* Work task: Write out, word for word, only the data from its first line to the line containing "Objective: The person".

* Data records:
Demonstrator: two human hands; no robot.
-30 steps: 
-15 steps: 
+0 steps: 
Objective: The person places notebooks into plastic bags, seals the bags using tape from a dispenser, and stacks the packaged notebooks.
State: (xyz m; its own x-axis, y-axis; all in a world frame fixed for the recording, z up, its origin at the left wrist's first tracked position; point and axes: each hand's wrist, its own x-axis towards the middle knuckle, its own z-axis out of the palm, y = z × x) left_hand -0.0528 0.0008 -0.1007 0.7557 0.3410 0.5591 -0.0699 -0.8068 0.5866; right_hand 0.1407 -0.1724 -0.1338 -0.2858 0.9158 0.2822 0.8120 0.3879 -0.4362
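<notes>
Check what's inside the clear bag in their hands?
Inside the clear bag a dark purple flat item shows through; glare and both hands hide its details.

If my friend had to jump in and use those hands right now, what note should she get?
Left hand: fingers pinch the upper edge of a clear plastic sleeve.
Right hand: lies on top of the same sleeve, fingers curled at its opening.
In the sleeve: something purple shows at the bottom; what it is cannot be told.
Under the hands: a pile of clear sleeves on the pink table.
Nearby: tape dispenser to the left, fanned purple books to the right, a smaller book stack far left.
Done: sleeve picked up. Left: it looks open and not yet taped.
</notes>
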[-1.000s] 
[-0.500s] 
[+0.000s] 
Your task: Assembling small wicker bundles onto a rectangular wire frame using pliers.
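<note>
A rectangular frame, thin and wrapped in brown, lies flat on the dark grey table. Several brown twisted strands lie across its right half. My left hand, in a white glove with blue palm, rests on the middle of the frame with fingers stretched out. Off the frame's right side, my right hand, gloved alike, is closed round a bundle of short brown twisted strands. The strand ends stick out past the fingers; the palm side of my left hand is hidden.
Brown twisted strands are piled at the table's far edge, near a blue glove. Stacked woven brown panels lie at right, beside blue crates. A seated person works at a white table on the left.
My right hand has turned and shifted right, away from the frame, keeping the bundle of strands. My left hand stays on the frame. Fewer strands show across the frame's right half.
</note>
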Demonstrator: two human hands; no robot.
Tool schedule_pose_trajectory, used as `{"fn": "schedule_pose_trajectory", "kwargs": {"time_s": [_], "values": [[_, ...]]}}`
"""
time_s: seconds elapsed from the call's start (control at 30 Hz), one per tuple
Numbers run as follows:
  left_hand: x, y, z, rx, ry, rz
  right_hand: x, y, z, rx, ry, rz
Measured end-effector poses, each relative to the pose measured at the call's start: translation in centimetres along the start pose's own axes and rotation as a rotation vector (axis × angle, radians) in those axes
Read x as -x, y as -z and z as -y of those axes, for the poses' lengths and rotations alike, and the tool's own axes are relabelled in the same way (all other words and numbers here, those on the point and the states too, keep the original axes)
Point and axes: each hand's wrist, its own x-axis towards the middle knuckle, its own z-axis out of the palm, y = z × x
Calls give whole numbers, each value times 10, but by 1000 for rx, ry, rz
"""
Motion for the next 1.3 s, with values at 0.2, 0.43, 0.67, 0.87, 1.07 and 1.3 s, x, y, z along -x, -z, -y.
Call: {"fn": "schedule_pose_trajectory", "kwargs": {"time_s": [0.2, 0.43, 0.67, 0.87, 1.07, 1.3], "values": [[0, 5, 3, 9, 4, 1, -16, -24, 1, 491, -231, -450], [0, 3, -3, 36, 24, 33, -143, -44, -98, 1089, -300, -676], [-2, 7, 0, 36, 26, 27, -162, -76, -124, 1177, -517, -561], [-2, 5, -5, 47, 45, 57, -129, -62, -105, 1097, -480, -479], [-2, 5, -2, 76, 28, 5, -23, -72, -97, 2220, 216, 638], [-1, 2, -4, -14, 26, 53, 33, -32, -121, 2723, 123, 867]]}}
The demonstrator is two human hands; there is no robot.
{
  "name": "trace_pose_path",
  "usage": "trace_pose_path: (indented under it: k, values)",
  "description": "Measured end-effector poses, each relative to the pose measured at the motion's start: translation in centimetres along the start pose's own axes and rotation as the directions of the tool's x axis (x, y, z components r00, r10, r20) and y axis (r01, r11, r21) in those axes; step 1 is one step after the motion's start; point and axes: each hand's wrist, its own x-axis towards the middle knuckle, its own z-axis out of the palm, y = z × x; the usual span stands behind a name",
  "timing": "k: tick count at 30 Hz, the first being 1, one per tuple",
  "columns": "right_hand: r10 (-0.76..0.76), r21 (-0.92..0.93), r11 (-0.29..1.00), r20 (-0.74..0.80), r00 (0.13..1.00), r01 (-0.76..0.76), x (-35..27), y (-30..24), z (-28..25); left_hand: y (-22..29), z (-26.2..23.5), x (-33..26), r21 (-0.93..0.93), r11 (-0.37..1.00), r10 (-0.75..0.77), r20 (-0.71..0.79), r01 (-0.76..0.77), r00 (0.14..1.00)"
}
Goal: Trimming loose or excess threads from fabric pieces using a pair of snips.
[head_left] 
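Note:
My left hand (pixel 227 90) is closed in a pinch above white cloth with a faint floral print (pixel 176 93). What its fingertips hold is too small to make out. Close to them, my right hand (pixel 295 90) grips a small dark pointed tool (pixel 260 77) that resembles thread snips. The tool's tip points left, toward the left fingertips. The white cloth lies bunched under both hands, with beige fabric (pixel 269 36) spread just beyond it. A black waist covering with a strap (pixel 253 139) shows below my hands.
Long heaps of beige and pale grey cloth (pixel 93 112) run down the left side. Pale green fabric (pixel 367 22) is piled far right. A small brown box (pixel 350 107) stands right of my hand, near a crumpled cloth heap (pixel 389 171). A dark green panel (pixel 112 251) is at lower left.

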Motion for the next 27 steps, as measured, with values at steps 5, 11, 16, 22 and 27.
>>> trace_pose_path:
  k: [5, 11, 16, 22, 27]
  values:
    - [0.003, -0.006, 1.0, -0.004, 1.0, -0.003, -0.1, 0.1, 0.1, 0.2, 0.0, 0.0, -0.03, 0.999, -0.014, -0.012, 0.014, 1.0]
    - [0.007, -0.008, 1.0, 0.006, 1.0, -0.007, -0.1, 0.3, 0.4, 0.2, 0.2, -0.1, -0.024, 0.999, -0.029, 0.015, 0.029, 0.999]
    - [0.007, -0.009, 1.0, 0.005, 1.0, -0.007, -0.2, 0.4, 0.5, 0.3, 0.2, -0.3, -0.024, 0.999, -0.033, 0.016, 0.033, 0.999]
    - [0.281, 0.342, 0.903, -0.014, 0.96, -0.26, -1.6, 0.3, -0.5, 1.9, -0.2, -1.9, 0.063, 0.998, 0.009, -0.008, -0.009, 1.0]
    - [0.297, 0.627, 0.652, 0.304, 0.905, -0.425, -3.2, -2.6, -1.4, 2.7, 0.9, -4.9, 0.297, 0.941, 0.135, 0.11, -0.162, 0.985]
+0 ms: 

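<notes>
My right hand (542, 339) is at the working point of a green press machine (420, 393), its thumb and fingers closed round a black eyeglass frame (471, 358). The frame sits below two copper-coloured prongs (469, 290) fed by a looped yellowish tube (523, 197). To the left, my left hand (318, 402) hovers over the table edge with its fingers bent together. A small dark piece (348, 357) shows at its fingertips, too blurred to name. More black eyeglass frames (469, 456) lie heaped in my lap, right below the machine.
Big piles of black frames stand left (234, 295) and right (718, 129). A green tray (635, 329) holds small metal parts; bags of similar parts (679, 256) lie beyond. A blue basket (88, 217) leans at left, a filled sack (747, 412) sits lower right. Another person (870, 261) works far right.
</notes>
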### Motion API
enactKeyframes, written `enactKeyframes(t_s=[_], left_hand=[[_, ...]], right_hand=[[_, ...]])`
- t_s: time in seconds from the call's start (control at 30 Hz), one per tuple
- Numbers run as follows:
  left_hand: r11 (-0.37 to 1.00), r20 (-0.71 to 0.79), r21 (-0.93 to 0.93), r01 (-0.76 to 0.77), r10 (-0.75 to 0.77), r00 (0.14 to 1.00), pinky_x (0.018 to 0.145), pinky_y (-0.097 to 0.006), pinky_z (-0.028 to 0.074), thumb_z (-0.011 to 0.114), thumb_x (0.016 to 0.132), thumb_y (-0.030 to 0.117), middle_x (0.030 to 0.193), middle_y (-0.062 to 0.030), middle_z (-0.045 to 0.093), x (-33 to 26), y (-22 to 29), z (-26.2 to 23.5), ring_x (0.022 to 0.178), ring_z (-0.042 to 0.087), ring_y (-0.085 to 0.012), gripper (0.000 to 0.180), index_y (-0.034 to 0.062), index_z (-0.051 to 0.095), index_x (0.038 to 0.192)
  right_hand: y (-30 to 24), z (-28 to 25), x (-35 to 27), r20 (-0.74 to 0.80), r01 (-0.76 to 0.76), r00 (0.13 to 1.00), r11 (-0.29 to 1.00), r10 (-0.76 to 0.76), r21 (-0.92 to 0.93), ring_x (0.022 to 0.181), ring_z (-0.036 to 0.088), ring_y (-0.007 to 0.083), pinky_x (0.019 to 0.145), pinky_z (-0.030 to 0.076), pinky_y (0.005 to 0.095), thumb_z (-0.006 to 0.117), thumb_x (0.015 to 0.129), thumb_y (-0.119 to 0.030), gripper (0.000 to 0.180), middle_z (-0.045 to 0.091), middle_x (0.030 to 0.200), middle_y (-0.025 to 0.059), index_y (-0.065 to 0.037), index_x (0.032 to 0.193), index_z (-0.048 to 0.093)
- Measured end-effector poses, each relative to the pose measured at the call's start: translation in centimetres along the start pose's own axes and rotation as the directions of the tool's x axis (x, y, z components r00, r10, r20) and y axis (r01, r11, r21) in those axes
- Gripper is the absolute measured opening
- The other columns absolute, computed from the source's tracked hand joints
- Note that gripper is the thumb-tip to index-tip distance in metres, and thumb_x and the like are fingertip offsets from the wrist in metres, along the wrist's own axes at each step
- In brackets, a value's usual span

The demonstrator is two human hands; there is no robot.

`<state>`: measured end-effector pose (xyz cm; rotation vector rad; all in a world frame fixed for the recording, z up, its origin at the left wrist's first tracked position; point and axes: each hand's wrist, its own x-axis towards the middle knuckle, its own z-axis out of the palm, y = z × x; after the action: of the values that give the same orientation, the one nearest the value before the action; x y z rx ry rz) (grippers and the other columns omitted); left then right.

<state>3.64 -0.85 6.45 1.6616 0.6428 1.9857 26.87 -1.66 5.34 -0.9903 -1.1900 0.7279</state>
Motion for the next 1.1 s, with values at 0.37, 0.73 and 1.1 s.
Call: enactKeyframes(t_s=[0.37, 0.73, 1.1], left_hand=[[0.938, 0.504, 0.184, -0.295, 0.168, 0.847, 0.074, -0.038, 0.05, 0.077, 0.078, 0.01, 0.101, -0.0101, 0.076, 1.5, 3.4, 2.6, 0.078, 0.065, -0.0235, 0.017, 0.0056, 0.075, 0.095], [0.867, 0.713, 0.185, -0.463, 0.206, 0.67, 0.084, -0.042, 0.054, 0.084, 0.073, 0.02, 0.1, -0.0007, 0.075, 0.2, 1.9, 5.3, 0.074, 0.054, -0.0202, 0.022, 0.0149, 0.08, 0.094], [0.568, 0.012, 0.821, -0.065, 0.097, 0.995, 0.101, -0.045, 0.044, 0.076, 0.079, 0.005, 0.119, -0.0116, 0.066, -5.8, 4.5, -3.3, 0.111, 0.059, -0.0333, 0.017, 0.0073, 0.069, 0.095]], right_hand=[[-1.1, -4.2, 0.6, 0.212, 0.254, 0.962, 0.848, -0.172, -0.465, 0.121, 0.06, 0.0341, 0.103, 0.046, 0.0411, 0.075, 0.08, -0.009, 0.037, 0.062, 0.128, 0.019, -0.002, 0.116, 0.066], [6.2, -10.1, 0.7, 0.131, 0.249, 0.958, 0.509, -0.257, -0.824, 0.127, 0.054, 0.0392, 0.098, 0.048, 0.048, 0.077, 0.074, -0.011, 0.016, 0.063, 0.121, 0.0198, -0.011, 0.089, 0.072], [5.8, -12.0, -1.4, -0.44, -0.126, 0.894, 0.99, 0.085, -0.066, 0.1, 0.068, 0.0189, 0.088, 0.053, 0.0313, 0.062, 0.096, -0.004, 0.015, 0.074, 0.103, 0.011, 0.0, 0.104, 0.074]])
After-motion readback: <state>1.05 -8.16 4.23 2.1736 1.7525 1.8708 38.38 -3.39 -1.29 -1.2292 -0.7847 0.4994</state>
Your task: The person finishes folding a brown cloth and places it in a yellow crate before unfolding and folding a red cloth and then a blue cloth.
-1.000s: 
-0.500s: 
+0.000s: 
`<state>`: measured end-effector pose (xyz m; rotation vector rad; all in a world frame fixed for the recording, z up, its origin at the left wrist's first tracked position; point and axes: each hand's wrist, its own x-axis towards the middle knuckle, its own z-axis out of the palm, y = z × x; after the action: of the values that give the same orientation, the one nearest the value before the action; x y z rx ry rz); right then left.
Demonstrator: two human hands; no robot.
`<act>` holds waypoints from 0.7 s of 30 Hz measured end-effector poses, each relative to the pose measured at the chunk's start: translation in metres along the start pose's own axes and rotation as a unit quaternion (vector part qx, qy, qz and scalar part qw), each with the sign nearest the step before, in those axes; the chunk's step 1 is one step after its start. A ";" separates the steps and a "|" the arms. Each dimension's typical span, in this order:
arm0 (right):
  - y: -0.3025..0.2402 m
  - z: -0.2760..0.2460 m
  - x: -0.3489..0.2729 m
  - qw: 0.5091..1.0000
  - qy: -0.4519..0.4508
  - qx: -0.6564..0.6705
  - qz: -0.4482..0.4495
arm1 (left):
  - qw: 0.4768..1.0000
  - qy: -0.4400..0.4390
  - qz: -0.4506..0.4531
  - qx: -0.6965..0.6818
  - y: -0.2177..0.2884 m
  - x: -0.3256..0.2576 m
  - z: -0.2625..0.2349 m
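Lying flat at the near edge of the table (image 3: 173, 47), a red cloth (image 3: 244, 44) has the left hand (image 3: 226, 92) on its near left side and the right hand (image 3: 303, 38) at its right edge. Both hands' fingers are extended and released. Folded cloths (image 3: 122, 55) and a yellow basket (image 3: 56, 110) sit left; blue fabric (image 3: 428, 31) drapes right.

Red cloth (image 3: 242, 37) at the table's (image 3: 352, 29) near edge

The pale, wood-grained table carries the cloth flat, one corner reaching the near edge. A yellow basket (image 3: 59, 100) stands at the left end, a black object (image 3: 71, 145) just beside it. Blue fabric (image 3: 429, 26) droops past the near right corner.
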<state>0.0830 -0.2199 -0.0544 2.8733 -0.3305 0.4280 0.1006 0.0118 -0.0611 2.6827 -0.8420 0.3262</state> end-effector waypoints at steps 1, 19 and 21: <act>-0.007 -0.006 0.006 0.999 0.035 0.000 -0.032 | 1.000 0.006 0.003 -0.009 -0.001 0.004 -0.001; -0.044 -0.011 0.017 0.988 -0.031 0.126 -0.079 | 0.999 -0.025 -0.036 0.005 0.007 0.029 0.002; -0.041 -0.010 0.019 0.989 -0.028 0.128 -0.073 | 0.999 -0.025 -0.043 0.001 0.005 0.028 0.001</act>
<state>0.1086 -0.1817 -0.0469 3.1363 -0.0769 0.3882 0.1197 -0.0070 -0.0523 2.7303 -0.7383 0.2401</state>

* Exercise answer:
Demonstrator: two human hands; no robot.
-30 steps: 
-15 steps: 
+0 steps: 
Objective: The person places notebooks into plastic bags, seals the bags using tape from a dispenser, and stacks the packaged notebooks.

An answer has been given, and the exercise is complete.